Top Matching Results

Occasionally Search.com will highlight specialized results that are based on the context of your query. Examples of specialized results include specific links to news, images, or video.

Top Matching Results may highlight information from other Search.com pages, content from the CNET Network of sites, or third party content. The listings are based purely on relevance. Search.com does not receive payment for listings in this section but our partners that provide this data may get paid for listing these products.

Sponsored Links

This section contains paid listings which have been purchased by companies that want to have their sites appear for specific search terms and related content.

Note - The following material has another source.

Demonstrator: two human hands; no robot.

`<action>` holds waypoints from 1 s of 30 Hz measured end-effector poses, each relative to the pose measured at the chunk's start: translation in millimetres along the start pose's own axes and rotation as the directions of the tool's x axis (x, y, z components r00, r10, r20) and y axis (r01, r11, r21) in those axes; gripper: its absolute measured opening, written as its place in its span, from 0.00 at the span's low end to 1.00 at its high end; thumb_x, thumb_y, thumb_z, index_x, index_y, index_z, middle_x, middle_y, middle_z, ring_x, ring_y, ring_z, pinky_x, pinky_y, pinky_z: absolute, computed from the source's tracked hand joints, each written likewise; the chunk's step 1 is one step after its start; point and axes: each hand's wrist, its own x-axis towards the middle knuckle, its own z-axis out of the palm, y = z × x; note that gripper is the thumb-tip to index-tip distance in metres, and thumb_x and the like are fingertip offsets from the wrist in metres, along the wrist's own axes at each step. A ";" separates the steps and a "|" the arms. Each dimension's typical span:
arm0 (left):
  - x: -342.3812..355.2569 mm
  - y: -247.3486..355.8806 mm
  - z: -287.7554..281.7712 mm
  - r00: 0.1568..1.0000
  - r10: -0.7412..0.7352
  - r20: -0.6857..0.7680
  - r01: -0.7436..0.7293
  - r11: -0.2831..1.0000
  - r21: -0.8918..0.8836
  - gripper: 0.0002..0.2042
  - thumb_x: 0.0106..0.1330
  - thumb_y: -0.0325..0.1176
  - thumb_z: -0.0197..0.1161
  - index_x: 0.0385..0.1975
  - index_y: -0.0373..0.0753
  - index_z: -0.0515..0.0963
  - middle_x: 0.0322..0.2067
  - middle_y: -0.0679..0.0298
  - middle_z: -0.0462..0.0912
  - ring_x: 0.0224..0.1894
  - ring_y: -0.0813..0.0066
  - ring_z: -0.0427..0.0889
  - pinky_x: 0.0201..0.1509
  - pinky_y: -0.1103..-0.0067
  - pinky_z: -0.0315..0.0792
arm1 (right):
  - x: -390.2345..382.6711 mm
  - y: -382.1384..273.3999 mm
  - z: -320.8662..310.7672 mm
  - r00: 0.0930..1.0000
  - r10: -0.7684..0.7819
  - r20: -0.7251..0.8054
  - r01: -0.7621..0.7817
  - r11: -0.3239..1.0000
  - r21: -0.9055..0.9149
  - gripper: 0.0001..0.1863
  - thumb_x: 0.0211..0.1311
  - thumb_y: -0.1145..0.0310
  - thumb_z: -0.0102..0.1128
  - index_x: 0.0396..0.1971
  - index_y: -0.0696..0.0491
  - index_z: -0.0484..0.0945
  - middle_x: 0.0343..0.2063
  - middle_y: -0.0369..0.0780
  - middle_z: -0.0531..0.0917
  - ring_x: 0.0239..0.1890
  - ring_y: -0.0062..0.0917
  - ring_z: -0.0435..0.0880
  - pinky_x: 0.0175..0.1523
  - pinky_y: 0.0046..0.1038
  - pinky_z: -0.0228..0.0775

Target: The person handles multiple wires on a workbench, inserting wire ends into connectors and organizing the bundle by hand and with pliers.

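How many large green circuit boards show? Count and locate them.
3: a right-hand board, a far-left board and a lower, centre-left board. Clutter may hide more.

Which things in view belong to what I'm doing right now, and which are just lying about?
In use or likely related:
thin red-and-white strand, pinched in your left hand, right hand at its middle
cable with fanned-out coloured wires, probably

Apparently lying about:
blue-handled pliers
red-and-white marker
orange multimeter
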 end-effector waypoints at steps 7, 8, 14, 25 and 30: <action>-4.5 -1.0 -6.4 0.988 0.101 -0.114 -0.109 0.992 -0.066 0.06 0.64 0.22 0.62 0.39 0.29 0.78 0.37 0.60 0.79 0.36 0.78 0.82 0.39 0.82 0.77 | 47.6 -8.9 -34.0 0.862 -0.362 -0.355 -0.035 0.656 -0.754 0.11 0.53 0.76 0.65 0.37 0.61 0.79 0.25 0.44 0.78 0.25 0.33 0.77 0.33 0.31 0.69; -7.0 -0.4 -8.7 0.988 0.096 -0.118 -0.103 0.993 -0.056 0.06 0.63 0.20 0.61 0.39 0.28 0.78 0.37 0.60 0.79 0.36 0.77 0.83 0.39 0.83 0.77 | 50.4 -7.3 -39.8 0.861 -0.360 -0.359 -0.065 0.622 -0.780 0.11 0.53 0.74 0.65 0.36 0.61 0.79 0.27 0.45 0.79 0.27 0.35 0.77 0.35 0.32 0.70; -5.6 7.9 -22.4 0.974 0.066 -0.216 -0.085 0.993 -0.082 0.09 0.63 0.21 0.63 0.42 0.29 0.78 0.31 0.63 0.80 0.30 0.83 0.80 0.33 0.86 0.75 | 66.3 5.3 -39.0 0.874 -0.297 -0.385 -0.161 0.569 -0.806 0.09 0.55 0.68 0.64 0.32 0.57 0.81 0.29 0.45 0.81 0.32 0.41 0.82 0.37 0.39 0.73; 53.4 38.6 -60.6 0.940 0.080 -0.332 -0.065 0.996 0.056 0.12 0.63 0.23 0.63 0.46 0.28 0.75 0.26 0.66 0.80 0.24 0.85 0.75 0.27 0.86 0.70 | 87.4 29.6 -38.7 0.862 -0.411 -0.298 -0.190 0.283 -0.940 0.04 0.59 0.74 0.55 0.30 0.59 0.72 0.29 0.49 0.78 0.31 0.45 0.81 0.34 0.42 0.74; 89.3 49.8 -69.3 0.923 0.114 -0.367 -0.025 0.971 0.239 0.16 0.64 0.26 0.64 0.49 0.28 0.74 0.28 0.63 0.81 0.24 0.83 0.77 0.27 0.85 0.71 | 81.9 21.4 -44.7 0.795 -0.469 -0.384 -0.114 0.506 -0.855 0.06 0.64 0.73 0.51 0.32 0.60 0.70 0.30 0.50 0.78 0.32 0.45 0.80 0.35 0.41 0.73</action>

These listings are administered, sorted and maintained by a third party and are not endorsed by Search.com.

Search Results

Search.com sends your search query to several search engines at one time and integrates the results into one list which has been sorted by relevance using Search.com's proprietary algorithm. You can customize the list of search engines included in your metasearch from the preferences.

The search engines that are used in your metasearch may allow companies to pay to have their Web sites included within the results. To view the Paid Inclusion policy for a specific search engine, please visit their Web site. Search.com does not accept payment or share revenue with any search engine partner for listings in this section.